# [PROMPT]
Output the complete listing. Match it exactly.

# [DATA SHOWN]
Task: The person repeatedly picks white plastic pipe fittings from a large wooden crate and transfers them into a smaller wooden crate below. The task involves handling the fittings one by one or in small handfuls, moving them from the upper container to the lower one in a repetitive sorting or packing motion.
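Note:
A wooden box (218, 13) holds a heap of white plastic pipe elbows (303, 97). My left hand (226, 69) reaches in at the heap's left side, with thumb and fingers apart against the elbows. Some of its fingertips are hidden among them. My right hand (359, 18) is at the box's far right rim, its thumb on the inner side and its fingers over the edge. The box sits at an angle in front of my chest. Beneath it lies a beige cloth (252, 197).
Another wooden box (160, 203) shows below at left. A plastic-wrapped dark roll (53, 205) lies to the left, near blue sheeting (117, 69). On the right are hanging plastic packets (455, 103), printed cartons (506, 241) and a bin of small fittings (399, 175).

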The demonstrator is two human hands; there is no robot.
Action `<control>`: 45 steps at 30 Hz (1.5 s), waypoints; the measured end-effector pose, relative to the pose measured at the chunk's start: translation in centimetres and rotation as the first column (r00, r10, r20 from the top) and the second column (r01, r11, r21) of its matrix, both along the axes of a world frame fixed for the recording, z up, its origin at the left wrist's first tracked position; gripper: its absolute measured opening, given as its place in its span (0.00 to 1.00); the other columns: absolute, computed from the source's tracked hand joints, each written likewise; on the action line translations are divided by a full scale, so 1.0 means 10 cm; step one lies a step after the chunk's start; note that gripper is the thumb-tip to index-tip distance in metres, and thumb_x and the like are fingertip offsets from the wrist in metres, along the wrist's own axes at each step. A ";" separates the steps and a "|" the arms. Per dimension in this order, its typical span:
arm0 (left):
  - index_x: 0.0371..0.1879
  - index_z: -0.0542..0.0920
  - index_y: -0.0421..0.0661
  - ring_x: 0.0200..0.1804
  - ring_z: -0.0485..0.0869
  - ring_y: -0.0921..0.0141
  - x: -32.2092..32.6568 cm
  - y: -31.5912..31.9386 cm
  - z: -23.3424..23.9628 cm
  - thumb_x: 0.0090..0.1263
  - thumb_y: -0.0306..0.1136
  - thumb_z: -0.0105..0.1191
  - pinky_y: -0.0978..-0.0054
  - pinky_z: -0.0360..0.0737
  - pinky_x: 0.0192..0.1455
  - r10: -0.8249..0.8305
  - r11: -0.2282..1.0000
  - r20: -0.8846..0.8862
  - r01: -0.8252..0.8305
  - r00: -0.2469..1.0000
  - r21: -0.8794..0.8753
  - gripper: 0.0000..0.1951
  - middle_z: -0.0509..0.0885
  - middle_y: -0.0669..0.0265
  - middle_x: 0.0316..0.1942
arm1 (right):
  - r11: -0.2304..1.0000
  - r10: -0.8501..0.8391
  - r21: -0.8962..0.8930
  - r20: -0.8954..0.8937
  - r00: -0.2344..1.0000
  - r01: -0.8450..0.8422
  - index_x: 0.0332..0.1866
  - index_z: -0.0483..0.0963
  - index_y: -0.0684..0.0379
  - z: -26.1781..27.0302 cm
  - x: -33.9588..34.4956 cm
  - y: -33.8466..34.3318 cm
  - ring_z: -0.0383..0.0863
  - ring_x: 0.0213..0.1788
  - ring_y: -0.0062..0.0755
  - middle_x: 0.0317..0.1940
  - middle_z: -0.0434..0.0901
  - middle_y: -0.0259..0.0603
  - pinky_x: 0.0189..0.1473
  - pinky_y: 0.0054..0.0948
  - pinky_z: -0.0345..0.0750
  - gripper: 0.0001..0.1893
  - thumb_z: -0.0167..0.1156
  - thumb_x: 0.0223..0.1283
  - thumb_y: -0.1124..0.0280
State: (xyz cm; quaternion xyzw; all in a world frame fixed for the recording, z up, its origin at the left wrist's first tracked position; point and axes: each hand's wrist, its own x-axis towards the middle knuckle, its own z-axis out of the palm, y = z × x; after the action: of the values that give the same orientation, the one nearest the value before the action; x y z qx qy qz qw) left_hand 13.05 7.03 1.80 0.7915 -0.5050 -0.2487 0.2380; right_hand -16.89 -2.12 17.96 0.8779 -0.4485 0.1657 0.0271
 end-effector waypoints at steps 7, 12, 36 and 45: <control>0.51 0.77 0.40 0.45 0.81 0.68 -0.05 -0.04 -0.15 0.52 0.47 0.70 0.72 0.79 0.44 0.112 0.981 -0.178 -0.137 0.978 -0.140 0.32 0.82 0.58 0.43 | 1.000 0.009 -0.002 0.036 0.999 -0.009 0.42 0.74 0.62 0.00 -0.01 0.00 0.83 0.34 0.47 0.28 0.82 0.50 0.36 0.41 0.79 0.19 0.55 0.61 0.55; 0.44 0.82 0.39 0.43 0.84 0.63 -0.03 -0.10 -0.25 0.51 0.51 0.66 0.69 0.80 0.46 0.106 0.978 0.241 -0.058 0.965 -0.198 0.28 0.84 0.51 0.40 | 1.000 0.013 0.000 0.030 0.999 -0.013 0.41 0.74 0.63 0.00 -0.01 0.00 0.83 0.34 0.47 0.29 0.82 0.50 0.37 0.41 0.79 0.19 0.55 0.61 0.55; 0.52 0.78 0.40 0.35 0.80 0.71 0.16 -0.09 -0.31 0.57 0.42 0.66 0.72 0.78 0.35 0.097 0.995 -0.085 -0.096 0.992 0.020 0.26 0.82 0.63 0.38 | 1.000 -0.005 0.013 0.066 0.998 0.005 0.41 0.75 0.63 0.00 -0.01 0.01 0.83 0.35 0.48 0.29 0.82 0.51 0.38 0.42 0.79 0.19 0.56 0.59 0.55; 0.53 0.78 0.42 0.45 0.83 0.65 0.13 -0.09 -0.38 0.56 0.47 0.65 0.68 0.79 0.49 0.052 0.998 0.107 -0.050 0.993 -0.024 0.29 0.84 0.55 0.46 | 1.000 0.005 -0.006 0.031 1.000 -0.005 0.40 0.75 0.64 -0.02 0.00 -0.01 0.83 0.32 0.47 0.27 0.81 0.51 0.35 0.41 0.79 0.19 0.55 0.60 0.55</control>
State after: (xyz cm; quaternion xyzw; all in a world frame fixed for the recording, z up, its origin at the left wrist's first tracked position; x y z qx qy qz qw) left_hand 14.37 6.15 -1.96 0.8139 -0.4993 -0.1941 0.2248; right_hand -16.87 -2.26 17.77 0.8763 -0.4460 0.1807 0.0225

# [RESULT FOR THIS EXERCISE]
Task: The person repeatedly picks white plastic pipe fittings from a large wooden crate and transfers them into a smaller wooden crate below. The task involves handling the fittings one by one or in small handfuls, moving them from the upper container to the lower one in a repetitive sorting or packing motion.
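Note:
A wooden box (218, 13) holds a heap of white plastic pipe elbows (303, 97). My left hand (226, 69) reaches in at the heap's left side, with thumb and fingers apart against the elbows. Some of its fingertips are hidden among them. My right hand (359, 18) is at the box's far right rim, its thumb on the inner side and its fingers over the edge. The box sits at an angle in front of my chest. Beneath it lies a beige cloth (252, 197).
Another wooden box (160, 203) shows below at left. A plastic-wrapped dark roll (53, 205) lies to the left, near blue sheeting (117, 69). On the right are hanging plastic packets (455, 103), printed cartons (506, 241) and a bin of small fittings (399, 175).
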
The demonstrator is two human hands; there is no robot.
Action `<control>`: 45 steps at 30 Hz (1.5 s), waypoints; the measured end-effector pose, relative to the pose measured at the chunk's start: translation in centimetres and rotation as the first column (r00, r10, r20 from the top) and the second column (r01, r11, r21) of its matrix, both along the axes of a world frame fixed for the recording, z up, its origin at the left wrist's first tracked position; gripper: its absolute measured opening, given as its place in its span (0.00 to 1.00); the other columns: absolute, computed from the source's tracked hand joints, each written likewise; on the action line translations are divided by a full scale, so 1.0 means 10 cm; step one lies a step after the chunk's start; note that gripper is the thumb-tip to index-tip distance in metres, and thumb_x and the like are fingertip offsets from the wrist in metres, along the wrist's own axes at each step. A ";" separates the steps and a "|" the arms. Per dimension in this order, its typical span:
arm0 (left):
  - index_x: 0.0371..0.1879
  - index_z: -0.0542..0.0920
  - index_y: -0.0421..0.0661
  - ring_x: 0.0200..0.1804
  - ring_z: -0.0485..0.0869
  - ring_y: -0.0921..0.0141
  - x: -32.2092..32.6568 cm
  - y: -31.5912..31.9386 cm
  - z: -23.3424..23.9628 cm
  - thumb_x: 0.0090..0.1263
  - thumb_y: -0.0306..0.1136
  - thumb_z: -0.0105..0.1191
  - pinky_y: -0.0978..-0.0054
  - pinky_z: -0.0360..0.0737
  - pinky_x: 0.0192..0.1455
  - r10: -0.8249..0.8305
  - r11: -0.2282..1.0000
  - r20: -0.8846..0.8862
  - r01: -0.8252..0.8305
  - r00: -0.2469..1.0000
  - r21: -0.8794..0.8753
  - gripper: 0.0000..0.1951
  - middle_z: -0.0509..0.0885
  - middle_y: -0.0669..0.0265
  - middle_x: 0.0316..0.1942
arm1 (right):
  - r11: -0.2304..1.0000
  - r10: -0.8501..0.8391
  - r21: -0.8962..0.8930
  - r20: -0.8954..0.8937
  - r00: -0.2344..1.0000
  - r01: -0.8450..0.8422
  - index_x: 0.0332..0.1866
  - index_z: -0.0483..0.0963
  - index_y: -0.0684..0.0379
  - z: -26.1781..27.0302 cm
  - x: -33.9588..34.4956 cm
  - y: -33.8466..34.3318 cm
  - ring_z: -0.0383..0.0863
  - ring_x: 0.0213..0.1788
  - ring_y: -0.0062..0.0755
  - middle_x: 0.0317..0.1940
  - middle_z: -0.0434..0.0901
  - middle_y: -0.0259..0.0603
  - pinky_x: 0.0189..0.1473
  - pinky_y: 0.0054..0.0948
  - pinky_z: -0.0345..0.0750
  - gripper: 0.0001..0.1893
  - thumb_z: -0.0167..0.1156
  - thumb_x: 0.0223..0.1283
  - thumb_y: -0.1124..0.0280
State: (xyz cm; quaternion xyzw; all in a world frame fixed for the recording, z up, its origin at the left wrist's first tracked position; point and axes: each hand's wrist, its own x-axis towards the middle knuckle, its own z-axis out of the palm, y = z × x; after the action: of the values that give the same orientation, the one nearest the value before the action; x y z qx qy qz qw) left_hand 13.05 7.03 1.80 0.7915 -0.5050 -0.2487 0.2380; right_hand -16.89 -2.12 17.96 0.8779 -0.4485 0.1657 0.0271
 end-effector waypoints at steps 7, 12, 36 and 45: <control>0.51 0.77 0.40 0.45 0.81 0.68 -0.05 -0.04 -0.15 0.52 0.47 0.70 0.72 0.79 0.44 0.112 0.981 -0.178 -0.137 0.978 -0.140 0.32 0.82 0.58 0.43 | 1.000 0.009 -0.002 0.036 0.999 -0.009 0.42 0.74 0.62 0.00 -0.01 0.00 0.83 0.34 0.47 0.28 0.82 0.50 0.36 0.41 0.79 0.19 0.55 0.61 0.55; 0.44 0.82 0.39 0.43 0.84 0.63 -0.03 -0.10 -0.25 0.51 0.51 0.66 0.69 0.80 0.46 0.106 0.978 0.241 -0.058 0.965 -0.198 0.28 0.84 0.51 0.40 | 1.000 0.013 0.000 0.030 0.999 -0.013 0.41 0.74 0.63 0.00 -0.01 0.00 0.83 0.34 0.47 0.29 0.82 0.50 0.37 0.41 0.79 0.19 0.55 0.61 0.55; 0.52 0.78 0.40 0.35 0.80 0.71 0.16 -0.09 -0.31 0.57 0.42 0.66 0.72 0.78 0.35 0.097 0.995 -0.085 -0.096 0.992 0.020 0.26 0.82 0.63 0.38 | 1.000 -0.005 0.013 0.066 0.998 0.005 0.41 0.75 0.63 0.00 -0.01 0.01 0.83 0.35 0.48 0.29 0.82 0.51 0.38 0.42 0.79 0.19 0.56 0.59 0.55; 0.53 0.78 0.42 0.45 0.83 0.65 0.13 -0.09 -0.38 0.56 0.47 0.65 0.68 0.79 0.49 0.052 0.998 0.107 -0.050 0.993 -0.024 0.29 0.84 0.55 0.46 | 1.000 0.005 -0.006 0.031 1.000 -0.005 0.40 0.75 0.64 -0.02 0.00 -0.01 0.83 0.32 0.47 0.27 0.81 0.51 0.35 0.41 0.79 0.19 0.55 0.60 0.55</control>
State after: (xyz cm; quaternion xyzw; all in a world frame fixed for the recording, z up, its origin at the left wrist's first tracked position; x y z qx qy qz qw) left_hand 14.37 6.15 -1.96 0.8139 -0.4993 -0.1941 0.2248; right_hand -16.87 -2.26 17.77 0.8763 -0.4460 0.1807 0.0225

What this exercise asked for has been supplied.